Programming Model

Programming Model#

Iris is an open-source triton-based framework for Remote Memory Access (RMA)[1] operations written in only a few 100 lines of code. Iris provides SHMEM-like APIs within Triton for Multi-GPU programming.

Traditional vs. Iris Approach#

Contemporary Approach (e.g., RCCL)#

The traditional approach relies on CPU-initiated control flow with bulk-synchronous communication phases:

Contemporary approach showing CPU-initiated control path with separate compute and RCCL communication kernels, requiring host-device synchronization.

Key Attributes:

CPU initiates communication (control path): Host orchestrates all GPU operations
Bulk-synchronous communication phases: Complete separation of compute and communication
Remote device communication may not begin early: Stream synchronization delays prevent early communication start

World of Iris#

Iris enables GPU-initiated communication control path with device-side primitives:

World of Iris
Iris approach showing GPU-initiated control path where communication can begin as soon as data is produced, enabling fine-grained overlap within fused kernels.

Key Attributes:

GPU initiates communication control path: Device-side control eliminates host overhead
Dynamic communication phases: Communication happens naturally as data becomes available
No intermediate buffers: Data written directly to application
Remote device communication may begin as soon as data is produced: Fine-grained overlap at work-group granularity
Suitable for tiled algorithms: Natural fit for blocked matrix operations
Suitable for partitioned communication/computation schemes with specialized roles: Enables producer-consumer and work group specialization patterns

Designed by Experts, Built for Scale
- Written from scratch by GPU and distributed computing experts
- Minimal dependencies: only Triton, PyTorch, and HIP runtime
- No external frameworks or heavyweight runtimes beyond core stack
Clean Abstractions
- Full Symmetric Heap implementation in Python
- Pythonic PyTorch-like host APIs for tensor allocation and construction
- Pythonic Triton-style device APIs for load, store, and atomic ops
Communication + Computation
- Device-side collective ops: broadcast, scatter, reduce, etc.
- Lock variants for communication and computation overlap
- Fine-grained GEMM + communication overlap via workgroup specialization
Scalable by Design
- Full scale-up (multi-GPU node) support
- Scale-out (multi-node) in progress

Simple `load` & `store` APIs#

@triton.jit
def load(pointer, to_rank, from_rank, heap_bases, mask=None):
    """
    Loads a value from the specified rank's memory location.

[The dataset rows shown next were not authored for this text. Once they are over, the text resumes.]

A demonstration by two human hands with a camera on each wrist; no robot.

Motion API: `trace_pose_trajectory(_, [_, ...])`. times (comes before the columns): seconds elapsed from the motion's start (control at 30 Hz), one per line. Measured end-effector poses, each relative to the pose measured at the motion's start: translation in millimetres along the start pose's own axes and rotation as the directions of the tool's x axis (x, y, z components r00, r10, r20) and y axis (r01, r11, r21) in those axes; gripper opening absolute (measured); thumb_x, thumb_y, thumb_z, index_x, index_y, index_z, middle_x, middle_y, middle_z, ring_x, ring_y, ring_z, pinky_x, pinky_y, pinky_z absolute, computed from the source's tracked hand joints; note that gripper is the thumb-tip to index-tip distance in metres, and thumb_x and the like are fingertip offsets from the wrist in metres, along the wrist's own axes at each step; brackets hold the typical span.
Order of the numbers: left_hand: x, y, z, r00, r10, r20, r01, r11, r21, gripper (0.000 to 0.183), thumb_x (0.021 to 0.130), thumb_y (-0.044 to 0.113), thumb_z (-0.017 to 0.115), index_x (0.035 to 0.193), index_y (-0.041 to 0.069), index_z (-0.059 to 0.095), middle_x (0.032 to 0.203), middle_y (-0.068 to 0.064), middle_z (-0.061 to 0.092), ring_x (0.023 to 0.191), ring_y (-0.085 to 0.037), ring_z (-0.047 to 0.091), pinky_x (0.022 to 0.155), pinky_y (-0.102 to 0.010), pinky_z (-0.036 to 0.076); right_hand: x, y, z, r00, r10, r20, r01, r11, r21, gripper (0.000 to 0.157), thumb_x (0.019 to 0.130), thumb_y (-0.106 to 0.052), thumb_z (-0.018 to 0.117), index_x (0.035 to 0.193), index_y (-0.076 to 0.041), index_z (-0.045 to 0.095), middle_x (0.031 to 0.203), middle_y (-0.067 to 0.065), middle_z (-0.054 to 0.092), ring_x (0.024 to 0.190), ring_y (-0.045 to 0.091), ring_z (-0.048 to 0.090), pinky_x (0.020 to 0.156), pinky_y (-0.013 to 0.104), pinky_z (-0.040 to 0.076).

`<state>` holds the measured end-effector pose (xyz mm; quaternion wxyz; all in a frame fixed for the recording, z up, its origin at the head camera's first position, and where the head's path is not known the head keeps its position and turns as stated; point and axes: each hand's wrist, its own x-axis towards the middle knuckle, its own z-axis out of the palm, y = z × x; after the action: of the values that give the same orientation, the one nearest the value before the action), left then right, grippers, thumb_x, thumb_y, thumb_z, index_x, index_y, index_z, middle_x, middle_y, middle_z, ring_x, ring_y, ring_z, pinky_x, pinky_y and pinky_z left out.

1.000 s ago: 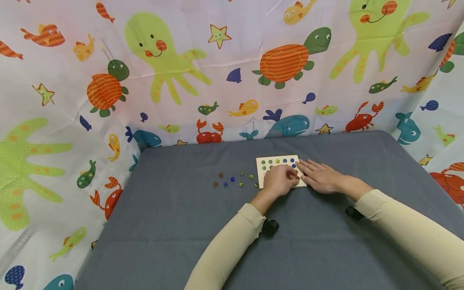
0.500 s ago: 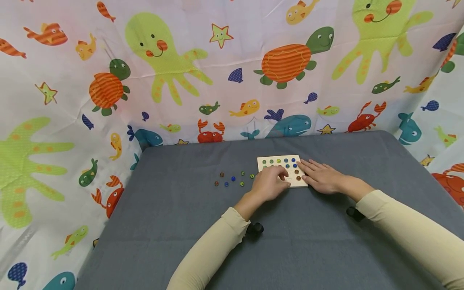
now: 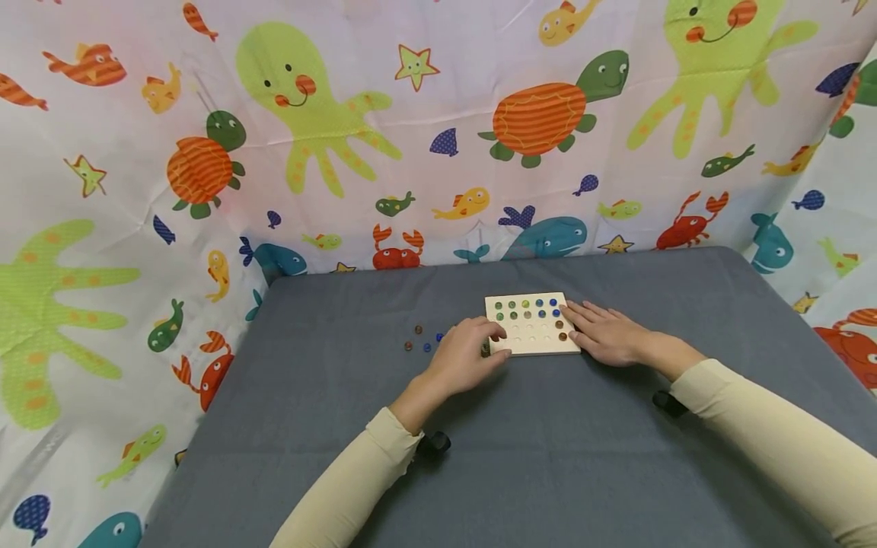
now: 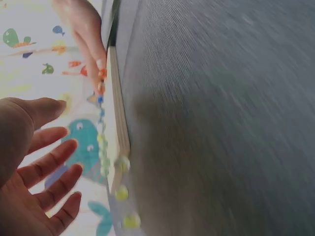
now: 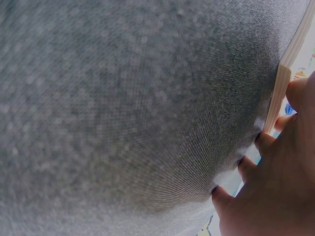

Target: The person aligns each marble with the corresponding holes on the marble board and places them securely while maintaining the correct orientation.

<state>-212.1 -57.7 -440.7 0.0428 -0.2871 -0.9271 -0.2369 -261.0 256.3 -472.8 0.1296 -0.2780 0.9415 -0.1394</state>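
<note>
A pale wooden board with rows of round hollows lies on the grey cloth. Glass marbles fill its two far rows, green and yellow at left, blue at right. Two brown marbles sit in the right-hand column. My left hand is over the board's left edge, fingers spread and nothing between them; the left wrist view shows the same hand above the cloth, near yellow-green marbles. My right hand lies flat, its fingertips on the board's right edge.
Left of the board, loose brown marbles and blue marbles lie on the grey tablecloth; my left hand hides others. A curtain printed with sea animals hangs behind the table and along both sides.
My left hand has let go of a brown marble in the right-hand column and moved left, off the board's middle to its left edge. The right hand has stayed in place.
</note>
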Motion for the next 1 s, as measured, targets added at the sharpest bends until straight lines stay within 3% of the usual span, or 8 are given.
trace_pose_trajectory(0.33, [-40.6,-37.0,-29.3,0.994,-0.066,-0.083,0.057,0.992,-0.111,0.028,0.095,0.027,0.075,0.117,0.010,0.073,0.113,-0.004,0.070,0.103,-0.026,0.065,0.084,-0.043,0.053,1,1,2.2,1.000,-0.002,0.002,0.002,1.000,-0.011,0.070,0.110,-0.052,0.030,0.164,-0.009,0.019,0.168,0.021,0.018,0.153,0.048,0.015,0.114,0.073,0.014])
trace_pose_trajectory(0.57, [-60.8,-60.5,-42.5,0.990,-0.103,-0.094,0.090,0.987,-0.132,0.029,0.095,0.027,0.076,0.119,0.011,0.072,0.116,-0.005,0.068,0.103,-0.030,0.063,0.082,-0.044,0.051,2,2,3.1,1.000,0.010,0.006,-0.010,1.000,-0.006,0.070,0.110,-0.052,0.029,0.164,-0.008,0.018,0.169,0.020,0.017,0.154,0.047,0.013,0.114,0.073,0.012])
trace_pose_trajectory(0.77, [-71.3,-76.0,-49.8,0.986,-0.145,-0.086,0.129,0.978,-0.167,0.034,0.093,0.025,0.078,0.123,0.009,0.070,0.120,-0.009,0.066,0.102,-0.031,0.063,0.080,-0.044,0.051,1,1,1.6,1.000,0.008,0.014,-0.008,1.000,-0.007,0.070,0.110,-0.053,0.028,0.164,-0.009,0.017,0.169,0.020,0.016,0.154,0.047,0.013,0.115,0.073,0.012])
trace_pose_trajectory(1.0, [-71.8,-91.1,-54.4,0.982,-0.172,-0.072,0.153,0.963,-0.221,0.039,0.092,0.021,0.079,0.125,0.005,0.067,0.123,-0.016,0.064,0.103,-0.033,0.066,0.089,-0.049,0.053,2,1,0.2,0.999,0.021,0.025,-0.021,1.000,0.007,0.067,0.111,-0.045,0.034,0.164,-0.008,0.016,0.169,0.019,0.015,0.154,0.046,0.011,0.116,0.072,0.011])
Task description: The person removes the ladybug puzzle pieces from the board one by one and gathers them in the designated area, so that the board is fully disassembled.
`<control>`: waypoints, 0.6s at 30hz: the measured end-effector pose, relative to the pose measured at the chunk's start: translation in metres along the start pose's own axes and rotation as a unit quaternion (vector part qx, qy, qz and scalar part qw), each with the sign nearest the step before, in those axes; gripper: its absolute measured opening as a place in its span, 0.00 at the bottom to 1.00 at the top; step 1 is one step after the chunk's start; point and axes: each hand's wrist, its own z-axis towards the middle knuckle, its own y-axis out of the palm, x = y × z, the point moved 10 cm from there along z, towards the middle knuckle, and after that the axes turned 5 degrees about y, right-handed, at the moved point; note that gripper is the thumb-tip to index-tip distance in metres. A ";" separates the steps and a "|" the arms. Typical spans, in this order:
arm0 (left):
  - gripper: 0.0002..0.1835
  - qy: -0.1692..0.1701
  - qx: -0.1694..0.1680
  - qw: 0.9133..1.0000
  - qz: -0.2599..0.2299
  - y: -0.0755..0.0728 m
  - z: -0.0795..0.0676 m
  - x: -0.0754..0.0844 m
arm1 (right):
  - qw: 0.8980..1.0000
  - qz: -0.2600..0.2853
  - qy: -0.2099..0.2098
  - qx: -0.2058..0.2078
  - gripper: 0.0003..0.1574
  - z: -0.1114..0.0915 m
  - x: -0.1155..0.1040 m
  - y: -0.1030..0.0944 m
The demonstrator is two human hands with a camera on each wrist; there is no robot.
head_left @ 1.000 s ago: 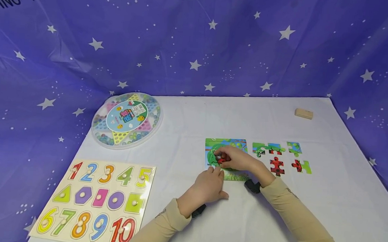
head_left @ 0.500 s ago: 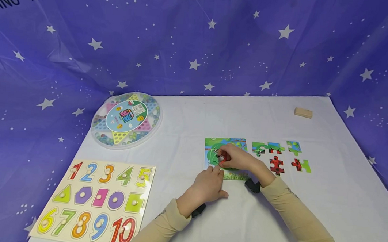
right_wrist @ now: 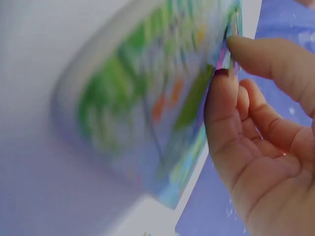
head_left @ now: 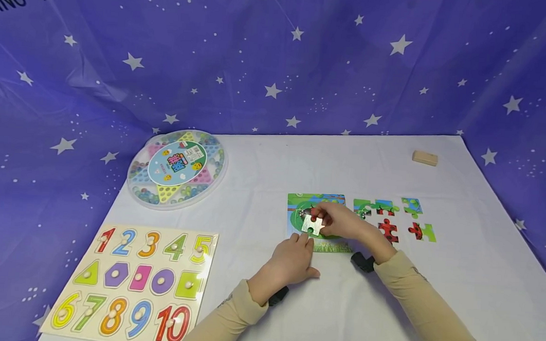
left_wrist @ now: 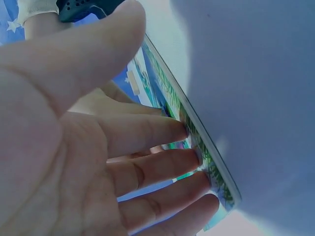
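A jigsaw board (head_left: 334,247) with a green leafy picture and a grass strip lies on the white table. My right hand (head_left: 346,223) is over it, pinching a jigsaw piece (head_left: 312,225) between thumb and fingers; glare whitens much of the piece in the head view. In the right wrist view the thumb (right_wrist: 266,56) and forefinger meet at the piece's edge. My left hand (head_left: 292,259) lies at the board's near left edge, fingers extended. Seen from the left wrist, its fingertips (left_wrist: 197,156) touch the board's grassy border (left_wrist: 197,132).
Right of the board lie several loose jigsaw pieces, among them a red one (head_left: 387,231) and a red-and-green one (head_left: 422,232). A wooden block (head_left: 425,158) sits at the back right. On the left are a round marble game box (head_left: 177,170) and a number-and-shape peg board (head_left: 130,286).
My right hand has turned the jigsaw piece, so a glossy whitish face now shows where red showed earlier. The right wrist has shifted slightly rightward. My left hand has stayed in place.
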 end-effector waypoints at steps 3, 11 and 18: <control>0.40 0.003 0.005 1.000 -0.005 0.000 0.001 0.000 | 1.000 0.030 0.008 0.002 0.20 -0.009 0.007 -0.012; 0.40 0.005 0.009 1.000 -0.016 -0.001 0.000 -0.001 | 0.995 0.072 0.062 0.010 0.23 -0.050 0.049 -0.049; 0.40 0.003 0.008 1.000 -0.027 0.000 0.000 -0.003 | 0.997 0.033 0.073 0.001 0.22 -0.075 0.068 -0.051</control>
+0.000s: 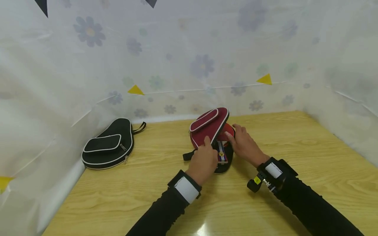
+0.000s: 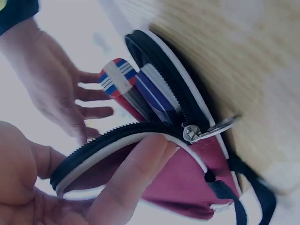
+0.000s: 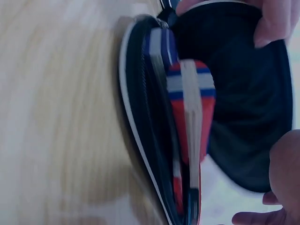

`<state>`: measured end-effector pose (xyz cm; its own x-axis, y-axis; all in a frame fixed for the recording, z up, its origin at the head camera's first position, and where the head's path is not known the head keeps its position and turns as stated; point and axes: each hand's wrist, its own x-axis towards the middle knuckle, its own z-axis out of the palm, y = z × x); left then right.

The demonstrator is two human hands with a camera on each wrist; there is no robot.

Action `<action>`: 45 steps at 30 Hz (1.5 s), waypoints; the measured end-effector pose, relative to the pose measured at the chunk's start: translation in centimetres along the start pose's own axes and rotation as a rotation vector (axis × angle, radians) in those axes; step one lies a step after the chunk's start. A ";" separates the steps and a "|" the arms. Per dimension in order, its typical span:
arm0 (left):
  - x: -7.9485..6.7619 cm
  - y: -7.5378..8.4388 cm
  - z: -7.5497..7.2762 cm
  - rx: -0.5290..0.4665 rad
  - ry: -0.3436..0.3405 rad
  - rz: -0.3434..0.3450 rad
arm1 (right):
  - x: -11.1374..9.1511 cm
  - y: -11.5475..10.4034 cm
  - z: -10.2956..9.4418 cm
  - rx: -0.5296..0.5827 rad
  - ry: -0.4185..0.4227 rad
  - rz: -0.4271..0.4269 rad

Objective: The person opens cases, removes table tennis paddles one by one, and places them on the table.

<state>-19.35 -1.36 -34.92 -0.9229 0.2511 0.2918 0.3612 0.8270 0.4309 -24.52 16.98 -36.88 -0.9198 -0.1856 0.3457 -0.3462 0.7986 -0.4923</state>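
A dark red table tennis paddle case (image 1: pixel 208 127) is unzipped on the table, its lid lifted. My left hand (image 1: pixel 203 164) holds the lid by its edge, thumb and fingers on either side of the zipper rim in the left wrist view. Inside lie two table tennis paddles with striped handles. One handle (image 3: pixel 190 108) is red, blue and white and stands up out of the opening; the other handle (image 2: pixel 157 96) is blue and white, deeper inside. My right hand (image 1: pixel 246 146), fingers spread, is beside a red paddle face (image 1: pixel 227 131) at the case's right edge.
A black paddle case (image 1: pixel 107 147) with white piping lies zipped at the table's left edge. Behind the wooden table (image 1: pixel 289 150) hangs a pale flowered sheet (image 1: pixel 189 65), which also closes off both sides.
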 end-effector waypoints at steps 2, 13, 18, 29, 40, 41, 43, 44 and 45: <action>-0.4 -0.7 -0.7 -0.106 0.017 0.009 | 0.0 -0.3 0.4 0.014 -0.043 0.004; -1.0 -3.2 -3.1 -0.206 0.140 0.054 | 0.2 -2.0 1.8 -0.048 -0.260 -0.104; -0.8 -4.2 -3.9 -0.116 0.244 0.025 | 0.6 -2.5 1.6 -0.063 -0.340 -0.071; 0.2 -8.9 -5.1 0.232 0.207 -0.176 | 1.3 -2.8 1.2 -0.075 -0.398 -0.037; 0.5 -11.7 -4.5 0.165 -0.468 -0.197 | 1.2 -3.4 1.1 -0.094 -0.386 -0.059; 0.5 -11.6 -4.5 0.171 -0.479 -0.192 | 1.2 -3.4 1.1 -0.096 -0.386 -0.057; 0.5 -11.2 -4.4 0.181 -0.496 -0.183 | 1.3 -3.4 0.9 -0.098 -0.390 -0.050; 0.4 -10.9 -4.3 0.185 -0.505 -0.181 | 1.2 -3.4 0.8 -0.097 -0.394 -0.041; 0.3 -10.7 -4.2 0.187 -0.511 -0.176 | 1.2 -3.4 0.8 -0.099 -0.396 -0.032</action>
<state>-22.95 -12.19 -35.86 -0.9310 0.2746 -0.2403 0.2098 0.9416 0.2632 -24.63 13.63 -35.41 -0.9156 -0.4019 0.0153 -0.3740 0.8366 -0.4002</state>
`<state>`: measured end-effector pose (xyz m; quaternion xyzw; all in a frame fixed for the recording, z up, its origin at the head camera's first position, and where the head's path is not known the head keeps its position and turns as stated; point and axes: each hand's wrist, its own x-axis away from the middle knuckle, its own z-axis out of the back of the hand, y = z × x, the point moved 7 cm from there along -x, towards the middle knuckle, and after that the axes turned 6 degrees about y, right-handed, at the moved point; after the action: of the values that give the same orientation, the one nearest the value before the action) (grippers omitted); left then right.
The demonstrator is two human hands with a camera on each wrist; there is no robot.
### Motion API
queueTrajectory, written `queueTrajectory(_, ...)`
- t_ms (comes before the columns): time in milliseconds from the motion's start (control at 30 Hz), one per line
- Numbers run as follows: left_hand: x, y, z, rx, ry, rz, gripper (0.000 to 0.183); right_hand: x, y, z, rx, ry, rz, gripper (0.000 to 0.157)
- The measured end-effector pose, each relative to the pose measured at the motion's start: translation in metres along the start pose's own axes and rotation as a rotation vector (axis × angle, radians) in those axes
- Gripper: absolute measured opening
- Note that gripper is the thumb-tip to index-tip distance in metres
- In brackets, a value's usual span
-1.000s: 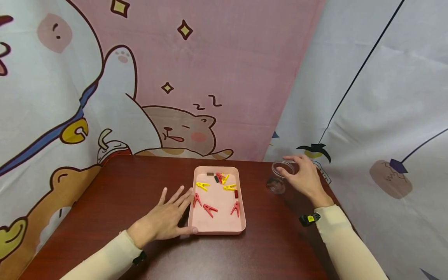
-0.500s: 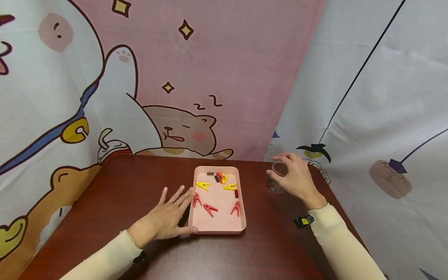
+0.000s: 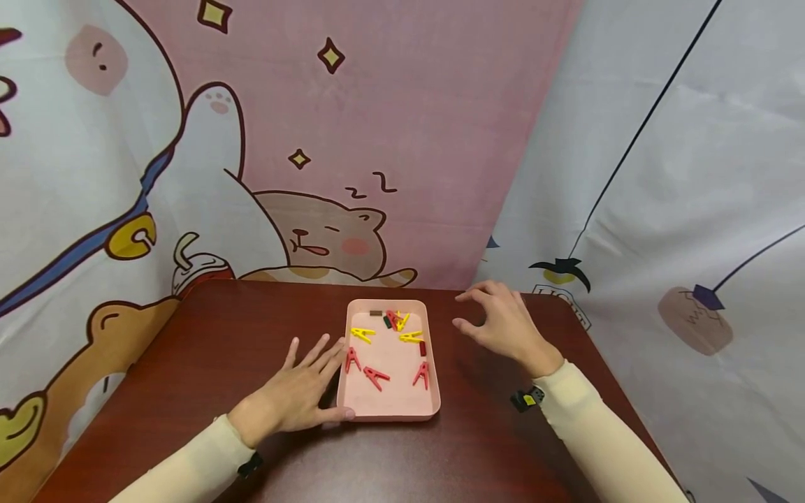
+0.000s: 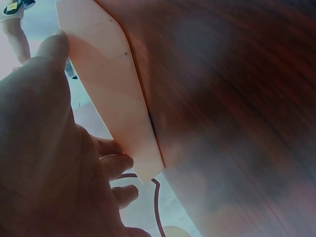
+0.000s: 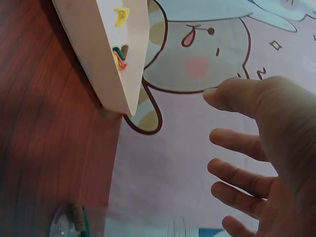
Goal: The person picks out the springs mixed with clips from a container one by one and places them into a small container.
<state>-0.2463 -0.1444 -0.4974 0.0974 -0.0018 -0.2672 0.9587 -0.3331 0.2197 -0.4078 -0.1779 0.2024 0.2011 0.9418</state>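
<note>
My left hand (image 3: 295, 391) rests against the left side of the pink tray (image 3: 393, 405), fingers spread and thumb at its near left corner. Inside lie red clips (image 3: 376, 377), yellow clips (image 3: 363, 334), a brown block (image 3: 376, 313), a dark green block (image 3: 387, 322) and a dark red block (image 3: 423, 348). Right of the tray, above the table, hovers my right hand (image 3: 506, 325); its thumb and fingers are apart and hold nothing. The clear jar (image 5: 61, 224) shows at the bottom of the right wrist view, with brown and green pieces visible there; in the head view the hand hides it.
The brown wooden table (image 3: 251, 321) extends around the tray. A cartoon-printed cloth (image 3: 409, 126) hangs behind its far edge, and more cloth (image 3: 692, 209) hangs along the right side.
My right hand has moved left from the clear jar toward the tray. The left hand stays at the tray's side, and the things in the tray look unmoved.
</note>
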Motion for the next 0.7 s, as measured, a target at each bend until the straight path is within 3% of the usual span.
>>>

    This function performs a memory read operation by translating the pointer
    from the from_rank's address space to the to_rank's address space and loading
    data from the target memory location. If the from_rank and to_rank are the same,
    this function performs a local load operation.

    Args:
        pointer (triton.PointerType, or block of dtype=triton.PointerType): Pointer in the from_rank's address space that will be translated to the to_rank's address space. Must be the current rank where the pointer is local.
        to_rank (int): The rank ID to which the pointer will be translated. Must be the current rank where the pointer is local.
        from_rank (int): The rank ID from which to read the data.
        heap_bases (triton.PointerType): Array containing the heap base addresses for all ranks.
        mask (Block of triton.int1, optional): If mask[idx] is false, do not load the data at address pointer[idx]. Defaults to None.

    Returns:
        Block: The loaded value from the target memory location.
    """

@triton.jit
def store(pointer, value, from_rank, to_rank, heap_bases, mask=None):
    """
    Writes data to the specified rank's memory location.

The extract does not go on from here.